I was diagnosed with PAF at the Mayo Clinic in 2016 although I first started experiencing Orthostatic Hypotension (OH) in 2012. Current issues and how I am trying to manage them:

Orthostatic hypotension – midodrine in the morning, head elevation at night, small glass of white wine an hour before bedtime (lowers BP);
Heat – once it gets to 75 degrees and humid I have a hard time. Tired;
Sweat – limited to my chest and back;
Erections – no luck here, but I use Trimix injections and they work really well. Only problem is the two hour duration;
Climbing hills or stairs – immediate crash of BP and tiredness.
Dreams – scary, yelling and REM disorder.

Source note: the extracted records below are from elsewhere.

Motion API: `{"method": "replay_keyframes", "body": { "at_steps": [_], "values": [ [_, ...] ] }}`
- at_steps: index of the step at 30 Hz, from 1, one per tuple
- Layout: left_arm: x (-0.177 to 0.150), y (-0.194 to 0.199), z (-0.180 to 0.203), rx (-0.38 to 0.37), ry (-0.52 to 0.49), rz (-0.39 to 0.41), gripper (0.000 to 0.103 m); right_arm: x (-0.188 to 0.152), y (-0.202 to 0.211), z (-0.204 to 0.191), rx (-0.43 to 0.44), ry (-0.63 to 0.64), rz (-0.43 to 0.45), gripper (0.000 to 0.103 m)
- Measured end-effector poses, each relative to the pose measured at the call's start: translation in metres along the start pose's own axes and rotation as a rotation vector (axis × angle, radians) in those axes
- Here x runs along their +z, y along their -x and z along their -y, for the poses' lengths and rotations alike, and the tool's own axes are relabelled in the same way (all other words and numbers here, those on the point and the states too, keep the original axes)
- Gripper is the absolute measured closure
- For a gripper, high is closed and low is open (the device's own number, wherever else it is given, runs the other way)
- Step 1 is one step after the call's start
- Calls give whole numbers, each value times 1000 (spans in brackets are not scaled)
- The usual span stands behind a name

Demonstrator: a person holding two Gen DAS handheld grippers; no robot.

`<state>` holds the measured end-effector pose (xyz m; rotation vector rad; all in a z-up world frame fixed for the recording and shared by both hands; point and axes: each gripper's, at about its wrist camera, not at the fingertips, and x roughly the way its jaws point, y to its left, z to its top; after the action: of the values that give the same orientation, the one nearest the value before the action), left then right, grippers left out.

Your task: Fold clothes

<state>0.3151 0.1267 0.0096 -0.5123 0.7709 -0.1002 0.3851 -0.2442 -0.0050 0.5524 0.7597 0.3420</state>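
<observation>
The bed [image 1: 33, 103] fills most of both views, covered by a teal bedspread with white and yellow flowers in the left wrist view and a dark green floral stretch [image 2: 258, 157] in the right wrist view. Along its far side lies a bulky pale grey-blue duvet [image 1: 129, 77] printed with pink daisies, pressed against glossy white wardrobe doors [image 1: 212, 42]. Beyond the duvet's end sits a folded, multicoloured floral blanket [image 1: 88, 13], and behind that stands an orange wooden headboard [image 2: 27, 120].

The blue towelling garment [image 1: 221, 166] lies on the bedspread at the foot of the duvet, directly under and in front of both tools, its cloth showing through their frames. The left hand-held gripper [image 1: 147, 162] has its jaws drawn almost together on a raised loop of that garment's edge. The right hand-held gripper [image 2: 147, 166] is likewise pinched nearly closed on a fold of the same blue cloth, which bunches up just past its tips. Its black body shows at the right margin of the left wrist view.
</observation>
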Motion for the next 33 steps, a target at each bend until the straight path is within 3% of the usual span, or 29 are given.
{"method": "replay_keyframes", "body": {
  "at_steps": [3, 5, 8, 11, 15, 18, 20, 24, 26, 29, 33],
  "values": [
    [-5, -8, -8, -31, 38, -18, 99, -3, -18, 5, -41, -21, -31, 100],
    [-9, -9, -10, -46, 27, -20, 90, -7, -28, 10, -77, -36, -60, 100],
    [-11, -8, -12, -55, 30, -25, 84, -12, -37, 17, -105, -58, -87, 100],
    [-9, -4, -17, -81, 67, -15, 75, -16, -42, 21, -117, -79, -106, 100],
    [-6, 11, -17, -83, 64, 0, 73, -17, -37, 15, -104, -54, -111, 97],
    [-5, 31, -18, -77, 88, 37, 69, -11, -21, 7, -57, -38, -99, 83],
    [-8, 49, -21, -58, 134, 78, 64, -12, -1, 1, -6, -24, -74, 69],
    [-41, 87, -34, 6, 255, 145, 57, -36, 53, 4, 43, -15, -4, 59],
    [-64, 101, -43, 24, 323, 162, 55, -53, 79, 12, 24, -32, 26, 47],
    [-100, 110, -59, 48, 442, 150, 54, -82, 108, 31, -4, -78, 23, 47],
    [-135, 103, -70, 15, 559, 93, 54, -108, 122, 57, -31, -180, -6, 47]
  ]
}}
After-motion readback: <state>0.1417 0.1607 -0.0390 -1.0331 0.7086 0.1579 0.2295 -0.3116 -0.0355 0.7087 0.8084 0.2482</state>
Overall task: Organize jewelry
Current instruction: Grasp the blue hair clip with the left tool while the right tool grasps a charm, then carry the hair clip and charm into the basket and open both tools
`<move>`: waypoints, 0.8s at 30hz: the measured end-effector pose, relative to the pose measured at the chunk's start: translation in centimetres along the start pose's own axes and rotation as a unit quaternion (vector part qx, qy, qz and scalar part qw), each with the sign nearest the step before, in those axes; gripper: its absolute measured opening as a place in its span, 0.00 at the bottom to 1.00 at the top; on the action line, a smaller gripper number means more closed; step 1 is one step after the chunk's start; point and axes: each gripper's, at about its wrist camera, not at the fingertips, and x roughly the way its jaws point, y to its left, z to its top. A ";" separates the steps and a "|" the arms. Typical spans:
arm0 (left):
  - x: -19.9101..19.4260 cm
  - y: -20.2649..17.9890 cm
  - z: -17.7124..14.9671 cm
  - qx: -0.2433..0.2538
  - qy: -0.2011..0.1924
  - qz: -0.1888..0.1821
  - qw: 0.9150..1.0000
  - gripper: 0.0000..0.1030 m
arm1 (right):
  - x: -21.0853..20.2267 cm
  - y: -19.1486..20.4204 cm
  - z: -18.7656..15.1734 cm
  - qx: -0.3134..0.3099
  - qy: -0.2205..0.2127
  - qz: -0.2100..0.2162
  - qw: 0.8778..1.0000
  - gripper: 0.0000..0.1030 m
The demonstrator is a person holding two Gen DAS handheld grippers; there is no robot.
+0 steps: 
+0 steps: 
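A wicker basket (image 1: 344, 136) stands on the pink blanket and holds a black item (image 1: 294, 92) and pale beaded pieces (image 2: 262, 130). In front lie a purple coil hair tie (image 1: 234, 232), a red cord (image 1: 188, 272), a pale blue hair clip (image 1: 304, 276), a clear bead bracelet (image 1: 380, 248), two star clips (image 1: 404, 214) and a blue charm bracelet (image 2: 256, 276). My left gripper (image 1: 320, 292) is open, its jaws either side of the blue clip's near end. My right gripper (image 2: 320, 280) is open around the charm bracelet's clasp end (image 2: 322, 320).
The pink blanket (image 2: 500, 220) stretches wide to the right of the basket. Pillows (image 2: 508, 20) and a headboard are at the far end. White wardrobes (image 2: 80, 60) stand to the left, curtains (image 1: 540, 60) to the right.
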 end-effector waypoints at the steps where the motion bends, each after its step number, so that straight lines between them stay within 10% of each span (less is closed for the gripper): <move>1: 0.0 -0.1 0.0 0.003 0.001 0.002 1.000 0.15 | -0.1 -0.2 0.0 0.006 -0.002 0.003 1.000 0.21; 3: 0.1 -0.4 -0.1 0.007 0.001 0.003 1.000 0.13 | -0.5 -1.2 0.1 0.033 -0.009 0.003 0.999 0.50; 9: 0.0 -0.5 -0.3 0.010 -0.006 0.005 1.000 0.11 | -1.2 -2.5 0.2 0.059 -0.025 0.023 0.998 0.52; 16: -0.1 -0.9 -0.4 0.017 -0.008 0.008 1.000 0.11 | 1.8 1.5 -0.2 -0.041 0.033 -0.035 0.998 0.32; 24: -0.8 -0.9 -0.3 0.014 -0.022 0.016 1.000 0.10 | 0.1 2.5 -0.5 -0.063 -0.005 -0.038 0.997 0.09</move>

My question to the group – has anyone had a issue with altitude, either on planes or in high locations like Denver, CO? All input welcome.

Jump to this post

Hello @viehweger and welcome to Mayo Connect

I appreciate your posting about PAF and OH. It sounds as if these disorders impact many facets of your life, including your sleep. I found some research information about this from Mayo's website. Here is the link, https://mayoclinic.pure.elsevier.com/en/publications/pure-autonomic-failure-predictors-of-conversion-to-clinical-cns-i.

I am glad to see that @menville has posted some information about her experiences with air travel.

If you are comfortable sharing more, I was wondering how long ago you began to experience these symptoms and how your medical team arrived at this diagnosis.

I would like to invite @kavenagi to join in this conversation as many of your symptoms seem to be the same as theirs.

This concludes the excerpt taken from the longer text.